Reflecting on the residential sector four years post-pandemic

23rd March 2020, the world went into lockdown as the Coronavirus pandemic took hold across the globe. Little did we know this would be the start of a seismic shift in behaviours and attitudes towards everyday life; at work, school and home.

Individuals, property owners, healthcare, retail and many more were forced to pivot strategies overnight; in some instances, accelerating 3-5 year plans in a matter of days and weeks.

This short content series shines a spotlight on some of the sectors we work with and the advances we’ve witnessed since the pandemic before we conclude with our predictions for the future of the sector.

Residential Property

The residential property market has undergone significant transformations which were largely accelerated by the lockdown measures put in place. As a result, some trends have remained while others have emerged, shaping the industry’s landscape in unprecedented ways.

Exploring shifts in private rental options

One of the most significant shifts since the pandemic is the move from city living to a preference for suburban rental options with gardens. This trend was fuelled by the desire for more space and access to outdoor areas during the lockdown period.  However, with offices reopening and employees adopting a hybrid approach to work, the demand for this lifestyle has not diminished. MRI Software’s recent Rental Trends Survey (March 2024) highlighted that over 56% of respondents stated that local parks and green spaces were deemed essential within their local community.

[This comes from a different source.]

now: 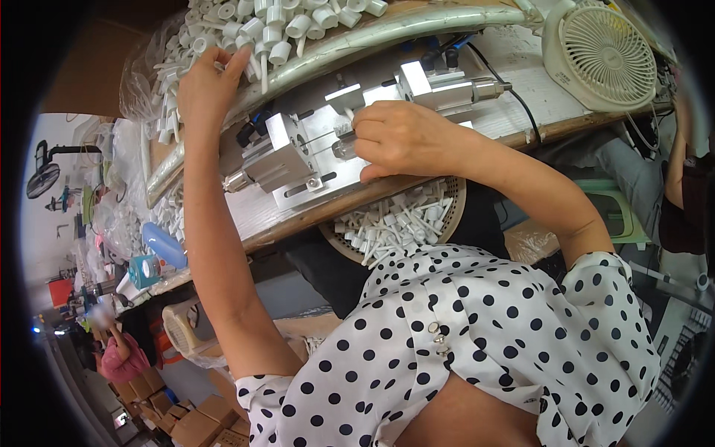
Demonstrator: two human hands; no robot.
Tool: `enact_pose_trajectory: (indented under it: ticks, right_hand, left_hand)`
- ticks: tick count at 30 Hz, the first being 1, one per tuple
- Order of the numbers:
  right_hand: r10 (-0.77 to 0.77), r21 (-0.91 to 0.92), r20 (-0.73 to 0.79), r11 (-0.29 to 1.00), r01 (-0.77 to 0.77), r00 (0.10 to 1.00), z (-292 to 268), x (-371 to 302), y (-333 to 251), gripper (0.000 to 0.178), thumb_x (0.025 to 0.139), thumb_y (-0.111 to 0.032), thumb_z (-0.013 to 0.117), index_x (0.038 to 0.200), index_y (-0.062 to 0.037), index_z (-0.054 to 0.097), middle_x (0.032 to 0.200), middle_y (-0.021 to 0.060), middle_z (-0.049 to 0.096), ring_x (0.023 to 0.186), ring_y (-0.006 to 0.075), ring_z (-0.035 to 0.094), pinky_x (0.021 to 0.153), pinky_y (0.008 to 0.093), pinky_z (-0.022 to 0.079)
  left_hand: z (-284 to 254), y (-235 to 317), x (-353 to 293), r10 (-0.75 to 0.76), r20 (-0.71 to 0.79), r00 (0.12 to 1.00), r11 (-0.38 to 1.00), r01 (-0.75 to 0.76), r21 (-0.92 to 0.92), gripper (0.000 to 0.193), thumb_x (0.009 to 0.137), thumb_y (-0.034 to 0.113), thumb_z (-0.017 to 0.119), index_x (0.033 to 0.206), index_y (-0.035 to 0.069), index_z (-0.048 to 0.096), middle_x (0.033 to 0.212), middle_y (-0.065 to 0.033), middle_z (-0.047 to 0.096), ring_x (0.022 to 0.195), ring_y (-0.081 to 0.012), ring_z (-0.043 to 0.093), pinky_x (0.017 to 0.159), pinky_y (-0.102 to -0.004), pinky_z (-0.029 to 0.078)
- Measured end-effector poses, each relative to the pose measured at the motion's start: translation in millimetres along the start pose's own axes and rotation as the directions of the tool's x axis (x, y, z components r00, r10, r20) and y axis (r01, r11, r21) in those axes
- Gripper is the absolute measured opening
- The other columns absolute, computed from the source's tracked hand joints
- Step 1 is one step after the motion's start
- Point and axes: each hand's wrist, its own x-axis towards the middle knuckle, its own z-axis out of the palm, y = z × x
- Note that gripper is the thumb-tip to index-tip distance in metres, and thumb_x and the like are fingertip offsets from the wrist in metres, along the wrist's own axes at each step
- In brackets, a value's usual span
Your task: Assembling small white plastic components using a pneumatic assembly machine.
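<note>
Over the left edge of a heap of white plastic caps with thin stems (298,26), my left hand (205,93) has its fingers bent in a pinch. Whatever is between those fingertips is not clear. My right hand (402,138) is closed at the middle of a silver metal fixture (279,160). Its curled fingers hide what they grip. A thin metal rod (322,137) reaches from the fixture's left block toward them, and a small clear piece (344,147) shows just under the fingertips.
A round basket (453,216) of similar white stemmed pieces sits below the wooden bench edge (499,143). A plastic-wrapped rim (402,31) borders the heap. A cream fan (607,56), a black cable (521,104) and a blue bottle-like object (164,244) are nearby. Other people sit at both sides.
</note>
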Motion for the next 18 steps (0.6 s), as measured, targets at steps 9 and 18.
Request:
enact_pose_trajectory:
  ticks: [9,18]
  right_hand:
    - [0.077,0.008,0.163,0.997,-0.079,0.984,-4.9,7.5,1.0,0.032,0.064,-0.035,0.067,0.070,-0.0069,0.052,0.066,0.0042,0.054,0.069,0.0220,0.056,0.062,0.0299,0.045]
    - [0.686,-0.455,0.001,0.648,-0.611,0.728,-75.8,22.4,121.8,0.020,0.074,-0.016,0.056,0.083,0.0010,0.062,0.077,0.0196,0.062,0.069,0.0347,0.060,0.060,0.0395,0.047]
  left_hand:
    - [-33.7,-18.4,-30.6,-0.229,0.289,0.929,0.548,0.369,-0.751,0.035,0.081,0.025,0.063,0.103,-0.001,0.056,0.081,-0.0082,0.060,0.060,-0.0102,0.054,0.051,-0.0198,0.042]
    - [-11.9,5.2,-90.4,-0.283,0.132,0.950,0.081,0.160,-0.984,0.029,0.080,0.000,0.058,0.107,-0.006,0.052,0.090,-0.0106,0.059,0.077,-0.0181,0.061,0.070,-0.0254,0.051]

Understanding the constraints of supply and the impact of rental premiums

Despite the shift towards suburban living, the demand for multi-family properties remains strong. However with limited options available in the private housing market, coupled with the wider economic factors leading to a slowdown in deals, rental premiums are at an all time high.

Furthermore, the rise in interest rates and legislation changes, such as the abolition of Section 21 evictions, have forced many landlords to leave the market which in turn reduces supply but does not lessen the demand. Price rises and increased costs for landlords have become increasingly prevalent

Navigating cost of living pressures as a tenant and landlord

A consistent theme across all sectors, and one which can not be avoided, is the cost of living crisis. This has added another layer of complexity to the residential property market and has become a crucial consideration for both tenants and landlords, impacting affordability and operating costs. In turn, these pressures has also exacerbated the trend of delayed home ownership; due to the challenges of saving for mortgages individuals tend to remain in rental accommodations later in life and has further fuelled the demand for rental properties.

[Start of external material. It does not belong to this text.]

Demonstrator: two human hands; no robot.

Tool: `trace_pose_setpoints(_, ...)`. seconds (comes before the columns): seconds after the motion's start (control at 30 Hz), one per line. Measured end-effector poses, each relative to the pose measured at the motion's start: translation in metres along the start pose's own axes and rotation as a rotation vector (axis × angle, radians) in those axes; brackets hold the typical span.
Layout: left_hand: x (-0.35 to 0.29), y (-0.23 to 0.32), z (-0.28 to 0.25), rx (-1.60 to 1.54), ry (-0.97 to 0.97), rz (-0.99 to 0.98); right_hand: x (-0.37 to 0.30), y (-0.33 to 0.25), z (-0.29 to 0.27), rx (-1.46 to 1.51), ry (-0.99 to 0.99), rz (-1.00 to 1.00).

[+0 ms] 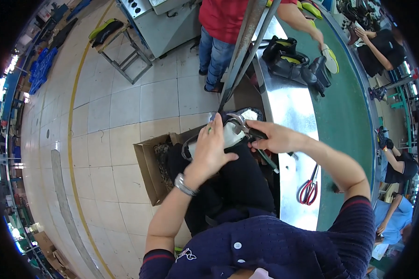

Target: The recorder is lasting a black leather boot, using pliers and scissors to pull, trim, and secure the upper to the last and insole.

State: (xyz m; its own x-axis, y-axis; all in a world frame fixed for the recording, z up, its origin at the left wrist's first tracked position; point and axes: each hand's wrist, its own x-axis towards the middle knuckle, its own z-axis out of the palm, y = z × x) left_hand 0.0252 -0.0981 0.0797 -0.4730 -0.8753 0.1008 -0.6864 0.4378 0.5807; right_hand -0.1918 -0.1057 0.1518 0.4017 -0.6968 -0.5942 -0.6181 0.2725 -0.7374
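On my lap rests a dark shoe with a pale white underside (231, 137), its toe pointing away from me. My left hand (211, 148) lies along its left side, fingers stretched out and thumb apart. My right hand (275, 138) is closed round the black handles of metal pincers (237, 122). Their jaws are at the shoe's far right edge; whether they grip material is too small to tell. Just below my right hand, a thin tool with a green handle (268, 161) slants by the bench edge. Red-handled scissors (308, 192) lie on the metal bench.
A metal bench (293, 107) and a green conveyor belt (342, 121) run along my right. Black shoes (291, 63) stand at the bench's far end. Left of my legs is an open cardboard box (146, 169). Ahead are a slanted metal post (239, 51) and a person in red (221, 18).
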Motion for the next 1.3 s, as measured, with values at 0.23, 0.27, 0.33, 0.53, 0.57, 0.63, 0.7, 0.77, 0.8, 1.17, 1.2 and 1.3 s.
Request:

How core priorities have shifted for the private rental market compared to the pre-pandemic era

Operational efficiencies and tenant experience still remain front of mind for many property managers and landlords. However, there has been an increased focus on long-term operational expenditure lifecycle costing, and intelligent facilities management. This shift allows operators to plan spend over more extended periods to ensure sustainable operations.

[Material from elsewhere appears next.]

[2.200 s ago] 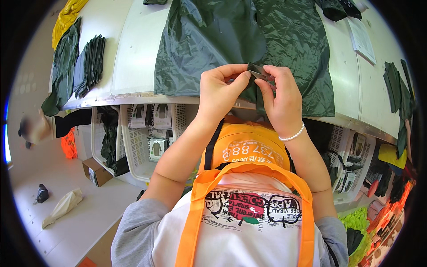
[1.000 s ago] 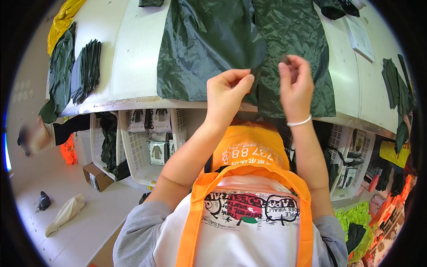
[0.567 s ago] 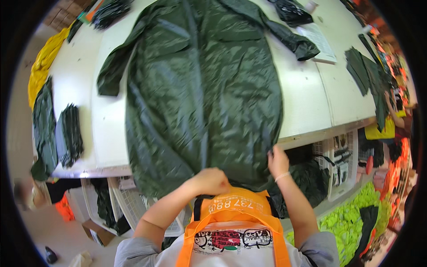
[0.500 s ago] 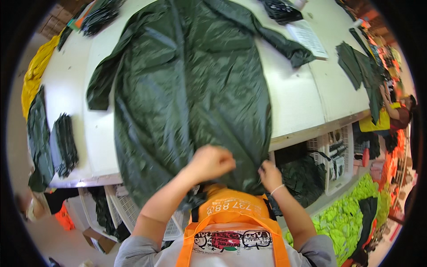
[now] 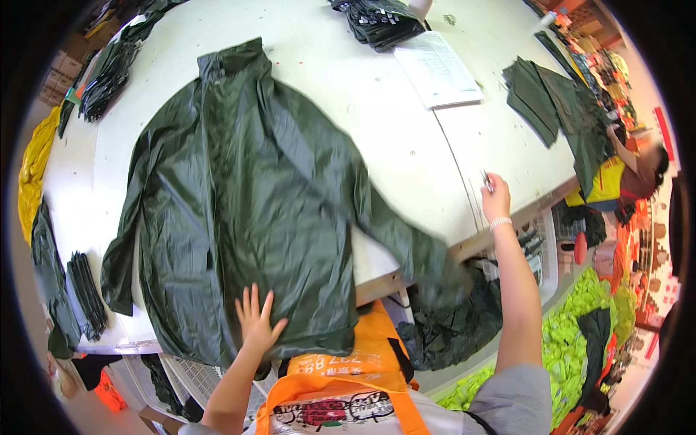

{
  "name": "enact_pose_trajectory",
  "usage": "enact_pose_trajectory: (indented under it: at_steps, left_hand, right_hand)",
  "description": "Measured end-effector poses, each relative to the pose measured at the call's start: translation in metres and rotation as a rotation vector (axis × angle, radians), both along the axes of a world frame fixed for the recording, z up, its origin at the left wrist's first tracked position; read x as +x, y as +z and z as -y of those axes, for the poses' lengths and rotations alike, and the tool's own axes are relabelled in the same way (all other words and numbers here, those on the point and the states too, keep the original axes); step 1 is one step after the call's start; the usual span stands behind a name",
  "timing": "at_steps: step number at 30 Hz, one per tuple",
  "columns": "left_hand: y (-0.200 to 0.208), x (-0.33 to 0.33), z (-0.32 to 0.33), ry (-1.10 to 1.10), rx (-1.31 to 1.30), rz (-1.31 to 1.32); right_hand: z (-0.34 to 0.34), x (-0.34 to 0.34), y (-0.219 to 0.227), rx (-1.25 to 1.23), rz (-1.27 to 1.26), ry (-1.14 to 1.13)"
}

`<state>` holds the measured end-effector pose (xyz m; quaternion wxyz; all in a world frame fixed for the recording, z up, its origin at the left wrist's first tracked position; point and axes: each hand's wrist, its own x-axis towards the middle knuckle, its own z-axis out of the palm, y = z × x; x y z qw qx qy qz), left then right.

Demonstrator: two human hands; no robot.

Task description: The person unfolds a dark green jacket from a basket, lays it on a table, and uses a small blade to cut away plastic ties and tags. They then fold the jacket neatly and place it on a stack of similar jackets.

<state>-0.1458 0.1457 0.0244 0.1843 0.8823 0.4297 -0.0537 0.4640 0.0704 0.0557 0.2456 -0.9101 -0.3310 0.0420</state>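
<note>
A dark green, shiny raincoat [image 5: 239, 196] lies spread on the white table with its collar at the far end. Its hem comes over the near edge by my orange apron [image 5: 362, 362]. My left hand [image 5: 257, 322] rests on the lower part of the coat, palm down, fingers spread. Off to the right, my right hand [image 5: 497, 197] is raised near the table edge, closed around a small pointed metal tool [image 5: 487, 181] that looks like thread snips. The coat's right sleeve [image 5: 406, 243] is blurred and drops past the edge, apart from both hands.
On the white table [image 5: 391, 130] are a stack of papers [image 5: 438, 69], folded dark garments [image 5: 377, 22] and green pieces [image 5: 533, 98]. Below the edge is a bin of dark fabric [image 5: 457, 319]. Bright yellow-green garments [image 5: 569, 348] lie at right, near another person [image 5: 638, 174].
The coat has slid toward me, bringing its collar into view. My left hand opened from a closed shape and lies flat. My right hand left the coat's edge, moving right and away from me.
</note>
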Motion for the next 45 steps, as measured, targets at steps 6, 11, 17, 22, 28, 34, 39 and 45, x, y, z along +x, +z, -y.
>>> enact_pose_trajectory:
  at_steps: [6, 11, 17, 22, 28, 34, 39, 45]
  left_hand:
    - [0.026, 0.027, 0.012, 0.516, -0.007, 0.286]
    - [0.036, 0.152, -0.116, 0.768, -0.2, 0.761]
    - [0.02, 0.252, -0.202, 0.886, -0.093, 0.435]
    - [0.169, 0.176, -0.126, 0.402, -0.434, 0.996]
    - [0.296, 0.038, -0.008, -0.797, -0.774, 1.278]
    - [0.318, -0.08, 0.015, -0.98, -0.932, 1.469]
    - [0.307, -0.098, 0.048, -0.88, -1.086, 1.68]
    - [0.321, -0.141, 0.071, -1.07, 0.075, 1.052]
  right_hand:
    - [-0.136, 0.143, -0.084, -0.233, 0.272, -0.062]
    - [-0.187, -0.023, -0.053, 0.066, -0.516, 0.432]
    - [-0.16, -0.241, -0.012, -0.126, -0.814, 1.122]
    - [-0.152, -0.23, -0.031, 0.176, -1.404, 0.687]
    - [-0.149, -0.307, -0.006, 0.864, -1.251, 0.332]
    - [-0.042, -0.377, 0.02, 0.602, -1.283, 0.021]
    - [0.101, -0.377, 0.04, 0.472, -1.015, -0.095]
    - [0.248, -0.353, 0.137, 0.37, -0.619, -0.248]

Furthermore, the rise in interest rates has forced many operators in mid-development projects to re-evaluate their amenity offerings, opting to add more rental units to maintain their internal rate of return (IRR).

Future trends in the private residential property market

The impact of inflation and interest rate changes on the rental market will be an areas of interest and could potentially influence future trends.

In response to rising rents and economic uncertainties, the market is likely to place a greater emphasis on business intelligence tools for detailed analysis and trend monitoring in order for strategic decisions to be made and priorities to be adjusted accordingly. In this sector, data will be viewed a necessity and property managers and landlords will need to consider investment in the tools that provide a granular view of portfolio trends. Alongside this, mergers and acquisitions could become prominent as more corporate agencies look to smaller, niche agencies in order to expand their portfolios and market reach.

Consolidation is anticipated across all fronts; among operators as well as operational systems which will ultimately lead towards integrated solutions for better efficiencies. Many operators who initially pursued fragmented routes will now look to streamline their operations within a single solution or ecosystem.

To cater for varied market demands, operators will look to diversify their offered across different residential sectors, covering student housing, co-living, multi-family, as well as single-family properties.

Regulatory Changes including the National Trading Standards will mean that agencies, property managers and landlords will need to provide greater transparency in the information and property listings they provide, and may well shape the future dynamics of the rental market.

As the residential property market continues to navigate the post-pandemic landscape, adaptability, data-driven decision-making, and a focus on long-term sustainability will be crucial for stakeholders to thrive in this ever-changing environment.